I wish there was a different ending for them. If only Francesca intensified her efforts to find Robert after her husband died, their story might have had ended differently. As it is, they died separately, pining for one another, not knowing that in the last days of their lives, they could have had a chance to live a beautiful life together.

Dr. Harold J. Sala wrote in one of his articles that due to our fear of being alone, we give in to outside pressure and fail to wait for divine interference. Most of the time we live the rest of our lives regretting that we have chosen the wrong partner.

That’s where tragedy lies. We sometimes live the rest of our lives dreaming about what-ifs and what-might-have-beens, because we miss so many beautiful chances out of haste.

How my heart bled for the devastation Francesca felt when she received the box containing Robert’s bangle, the crucifix she gave him and the urn full of his ashes, along with the request of scattering his ashes below Roseman Bridge.

Francesca’s children must have felt the same way, while being thankful for the big sacrifice their mother did for them. Having witnessed that enduring love, they finally understand what they initially thought to be a senile old woman’s queer request. They obey without hesitation.

After seeing that movie, I learned to be more flexible. I used to be so rigid in my views. I viewed people who get into illicit affairs with so much contempt, refusing to understand. Now, I’ve become more sympathetic of their predicament.

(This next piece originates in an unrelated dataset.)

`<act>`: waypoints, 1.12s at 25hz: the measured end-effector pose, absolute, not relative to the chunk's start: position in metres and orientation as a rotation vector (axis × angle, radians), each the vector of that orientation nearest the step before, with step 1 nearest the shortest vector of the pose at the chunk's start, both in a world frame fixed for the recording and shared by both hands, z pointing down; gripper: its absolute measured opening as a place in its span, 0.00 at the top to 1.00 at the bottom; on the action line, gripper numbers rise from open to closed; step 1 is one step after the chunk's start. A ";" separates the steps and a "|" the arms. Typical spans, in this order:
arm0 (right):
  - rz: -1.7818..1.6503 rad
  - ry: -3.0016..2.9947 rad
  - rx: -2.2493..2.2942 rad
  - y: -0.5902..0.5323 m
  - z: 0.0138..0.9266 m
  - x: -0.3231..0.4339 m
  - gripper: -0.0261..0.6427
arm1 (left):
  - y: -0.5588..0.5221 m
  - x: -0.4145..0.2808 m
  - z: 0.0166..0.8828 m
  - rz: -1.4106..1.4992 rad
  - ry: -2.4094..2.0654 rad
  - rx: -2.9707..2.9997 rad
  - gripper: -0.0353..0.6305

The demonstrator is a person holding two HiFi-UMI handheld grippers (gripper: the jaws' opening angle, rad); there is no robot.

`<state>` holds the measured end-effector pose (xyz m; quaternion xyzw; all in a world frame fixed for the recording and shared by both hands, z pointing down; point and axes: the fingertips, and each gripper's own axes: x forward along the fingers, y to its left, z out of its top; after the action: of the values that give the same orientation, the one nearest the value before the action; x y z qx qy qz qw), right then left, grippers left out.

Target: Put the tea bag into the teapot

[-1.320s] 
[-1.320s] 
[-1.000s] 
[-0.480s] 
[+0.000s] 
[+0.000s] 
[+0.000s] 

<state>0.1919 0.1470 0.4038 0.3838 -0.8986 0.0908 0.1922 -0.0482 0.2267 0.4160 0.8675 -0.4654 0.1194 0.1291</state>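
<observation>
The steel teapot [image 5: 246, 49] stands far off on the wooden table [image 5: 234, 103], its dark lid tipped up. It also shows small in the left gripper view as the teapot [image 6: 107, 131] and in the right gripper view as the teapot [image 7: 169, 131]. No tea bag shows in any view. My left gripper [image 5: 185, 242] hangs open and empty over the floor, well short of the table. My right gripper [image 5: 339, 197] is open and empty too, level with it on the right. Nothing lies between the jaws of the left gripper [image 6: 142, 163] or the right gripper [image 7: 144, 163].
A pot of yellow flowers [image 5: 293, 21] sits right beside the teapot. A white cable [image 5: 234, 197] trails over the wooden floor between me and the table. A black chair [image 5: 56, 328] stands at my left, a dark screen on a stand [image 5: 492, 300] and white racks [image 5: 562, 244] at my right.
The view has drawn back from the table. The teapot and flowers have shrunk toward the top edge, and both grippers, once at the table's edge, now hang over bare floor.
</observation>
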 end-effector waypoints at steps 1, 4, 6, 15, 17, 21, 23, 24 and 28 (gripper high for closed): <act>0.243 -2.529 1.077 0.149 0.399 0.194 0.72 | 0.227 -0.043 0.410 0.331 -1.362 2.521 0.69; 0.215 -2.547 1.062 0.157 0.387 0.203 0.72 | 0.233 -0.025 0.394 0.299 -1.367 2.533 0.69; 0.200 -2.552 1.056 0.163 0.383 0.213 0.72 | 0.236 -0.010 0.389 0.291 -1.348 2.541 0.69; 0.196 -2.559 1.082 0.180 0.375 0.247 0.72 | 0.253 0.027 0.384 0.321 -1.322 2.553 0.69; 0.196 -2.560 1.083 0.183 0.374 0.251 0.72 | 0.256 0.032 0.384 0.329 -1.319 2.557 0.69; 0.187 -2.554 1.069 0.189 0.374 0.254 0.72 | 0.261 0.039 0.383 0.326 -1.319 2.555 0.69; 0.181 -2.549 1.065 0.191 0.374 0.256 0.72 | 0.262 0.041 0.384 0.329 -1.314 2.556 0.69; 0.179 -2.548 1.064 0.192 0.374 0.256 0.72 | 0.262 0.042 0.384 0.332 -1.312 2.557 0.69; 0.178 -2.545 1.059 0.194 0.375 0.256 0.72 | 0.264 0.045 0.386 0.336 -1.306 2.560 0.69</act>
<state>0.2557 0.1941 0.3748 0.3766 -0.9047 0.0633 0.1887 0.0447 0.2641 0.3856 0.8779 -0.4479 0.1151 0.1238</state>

Previously, even in choosing reading materials, (I was into romance novels at that time) I refused to read books where the hero or heroine had a divorce or was in a previous relationship. Robert and Francesca taught me that not everyone who knowingly or unknowingly enters a forbidden relationship could be truly tagged as wicked.

Robert and Francesca showed me that not all relationships are in white or all black. There are gray areas, too. Besides, the rainbow has many other beautiful colors.